§ **Exercise goal**:
All of the data below is to be written out again exactly.

§ **Source data**:
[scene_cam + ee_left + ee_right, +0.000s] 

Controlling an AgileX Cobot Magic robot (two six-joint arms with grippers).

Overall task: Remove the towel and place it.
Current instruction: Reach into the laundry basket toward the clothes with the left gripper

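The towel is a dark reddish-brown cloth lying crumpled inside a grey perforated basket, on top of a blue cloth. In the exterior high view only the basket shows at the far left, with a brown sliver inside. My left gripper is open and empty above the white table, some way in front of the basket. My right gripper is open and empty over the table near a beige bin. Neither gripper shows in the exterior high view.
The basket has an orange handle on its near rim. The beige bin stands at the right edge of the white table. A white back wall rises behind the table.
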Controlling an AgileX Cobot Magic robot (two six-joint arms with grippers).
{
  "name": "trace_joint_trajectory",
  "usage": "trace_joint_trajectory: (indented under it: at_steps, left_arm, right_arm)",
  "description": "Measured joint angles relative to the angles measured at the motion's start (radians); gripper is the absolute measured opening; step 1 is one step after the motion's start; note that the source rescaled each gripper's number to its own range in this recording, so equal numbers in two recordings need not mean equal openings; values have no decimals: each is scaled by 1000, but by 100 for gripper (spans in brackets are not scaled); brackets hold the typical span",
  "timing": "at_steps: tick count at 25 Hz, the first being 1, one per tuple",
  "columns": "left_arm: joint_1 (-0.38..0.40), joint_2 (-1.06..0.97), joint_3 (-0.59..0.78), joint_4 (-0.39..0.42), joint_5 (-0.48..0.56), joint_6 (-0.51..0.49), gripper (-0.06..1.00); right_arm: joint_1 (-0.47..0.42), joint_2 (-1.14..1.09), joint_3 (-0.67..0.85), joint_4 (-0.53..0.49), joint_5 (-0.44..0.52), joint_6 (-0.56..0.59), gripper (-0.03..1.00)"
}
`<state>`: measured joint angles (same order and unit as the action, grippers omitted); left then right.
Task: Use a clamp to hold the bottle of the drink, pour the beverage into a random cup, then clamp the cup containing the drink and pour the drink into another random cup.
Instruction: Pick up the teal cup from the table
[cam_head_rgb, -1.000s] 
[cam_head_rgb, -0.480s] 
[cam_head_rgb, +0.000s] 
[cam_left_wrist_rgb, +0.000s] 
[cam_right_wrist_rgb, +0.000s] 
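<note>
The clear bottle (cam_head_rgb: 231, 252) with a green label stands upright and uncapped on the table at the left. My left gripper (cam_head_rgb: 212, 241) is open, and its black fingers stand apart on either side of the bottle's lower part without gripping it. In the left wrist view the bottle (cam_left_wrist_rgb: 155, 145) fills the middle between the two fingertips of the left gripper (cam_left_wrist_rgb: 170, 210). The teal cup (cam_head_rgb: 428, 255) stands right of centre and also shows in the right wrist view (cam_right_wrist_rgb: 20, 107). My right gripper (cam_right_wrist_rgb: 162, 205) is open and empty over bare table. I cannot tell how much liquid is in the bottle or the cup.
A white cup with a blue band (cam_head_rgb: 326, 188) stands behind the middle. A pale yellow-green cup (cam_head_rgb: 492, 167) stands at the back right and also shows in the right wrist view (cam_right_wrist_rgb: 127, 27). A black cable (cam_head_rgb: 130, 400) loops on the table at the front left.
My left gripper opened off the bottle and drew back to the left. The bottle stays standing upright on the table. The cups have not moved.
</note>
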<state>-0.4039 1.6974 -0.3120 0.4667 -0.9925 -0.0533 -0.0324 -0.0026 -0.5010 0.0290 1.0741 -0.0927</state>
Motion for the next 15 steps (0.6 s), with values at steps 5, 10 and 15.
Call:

§ **Exercise output**:
[scene_cam + ee_left + ee_right, +0.000s] 

Controlling an AgileX Cobot Magic robot (two six-joint arms with grippers).

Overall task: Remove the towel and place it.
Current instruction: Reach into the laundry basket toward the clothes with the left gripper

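The towel is a dark reddish-brown cloth lying crumpled inside a grey perforated basket, on top of a blue cloth. In the exterior high view only the basket shows at the far left, with a brown sliver inside. My left gripper is open and empty above the white table, some way in front of the basket. My right gripper is open and empty over the table near a beige bin. Neither gripper shows in the exterior high view.
The basket has an orange handle on its near rim. The beige bin stands at the right edge of the white table. A white back wall rises behind the table.
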Controlling an AgileX Cobot Magic robot (two six-joint arms with grippers).
{
  "name": "trace_joint_trajectory",
  "usage": "trace_joint_trajectory: (indented under it: at_steps, left_arm, right_arm)",
  "description": "Measured joint angles relative to the angles measured at the motion's start (radians); gripper is the absolute measured opening; step 1 is one step after the motion's start; note that the source rescaled each gripper's number to its own range in this recording, so equal numbers in two recordings need not mean equal openings; values have no decimals: each is scaled by 1000, but by 100 for gripper (spans in brackets are not scaled); brackets hold the typical span",
  "timing": "at_steps: tick count at 25 Hz, the first being 1, one per tuple",
  "columns": "left_arm: joint_1 (-0.38..0.40), joint_2 (-1.06..0.97), joint_3 (-0.59..0.78), joint_4 (-0.39..0.42), joint_5 (-0.48..0.56), joint_6 (-0.51..0.49), gripper (-0.06..1.00); right_arm: joint_1 (-0.47..0.42), joint_2 (-1.14..1.09), joint_3 (-0.67..0.85), joint_4 (-0.53..0.49), joint_5 (-0.44..0.52), joint_6 (-0.56..0.59), gripper (-0.03..1.00)"
}
`<state>`: measured joint angles (same order and unit as the action, grippers omitted); left then right.
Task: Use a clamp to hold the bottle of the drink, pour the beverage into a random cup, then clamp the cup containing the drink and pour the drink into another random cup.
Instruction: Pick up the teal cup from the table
[cam_head_rgb, -1.000s] 
[cam_head_rgb, -0.480s] 
[cam_head_rgb, +0.000s] 
[cam_left_wrist_rgb, +0.000s] 
[cam_right_wrist_rgb, +0.000s] 
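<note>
The clear bottle (cam_head_rgb: 231, 252) with a green label stands upright and uncapped on the table at the left. My left gripper (cam_head_rgb: 212, 241) is open, and its black fingers stand apart on either side of the bottle's lower part without gripping it. In the left wrist view the bottle (cam_left_wrist_rgb: 155, 145) fills the middle between the two fingertips of the left gripper (cam_left_wrist_rgb: 170, 210). The teal cup (cam_head_rgb: 428, 255) stands right of centre and also shows in the right wrist view (cam_right_wrist_rgb: 20, 107). My right gripper (cam_right_wrist_rgb: 162, 205) is open and empty over bare table. I cannot tell how much liquid is in the bottle or the cup.
A white cup with a blue band (cam_head_rgb: 326, 188) stands behind the middle. A pale yellow-green cup (cam_head_rgb: 492, 167) stands at the back right and also shows in the right wrist view (cam_right_wrist_rgb: 127, 27). A black cable (cam_head_rgb: 130, 400) loops on the table at the front left.
My left gripper opened off the bottle and drew back to the left. The bottle stays standing upright on the table. The cups have not moved.
</note>
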<state>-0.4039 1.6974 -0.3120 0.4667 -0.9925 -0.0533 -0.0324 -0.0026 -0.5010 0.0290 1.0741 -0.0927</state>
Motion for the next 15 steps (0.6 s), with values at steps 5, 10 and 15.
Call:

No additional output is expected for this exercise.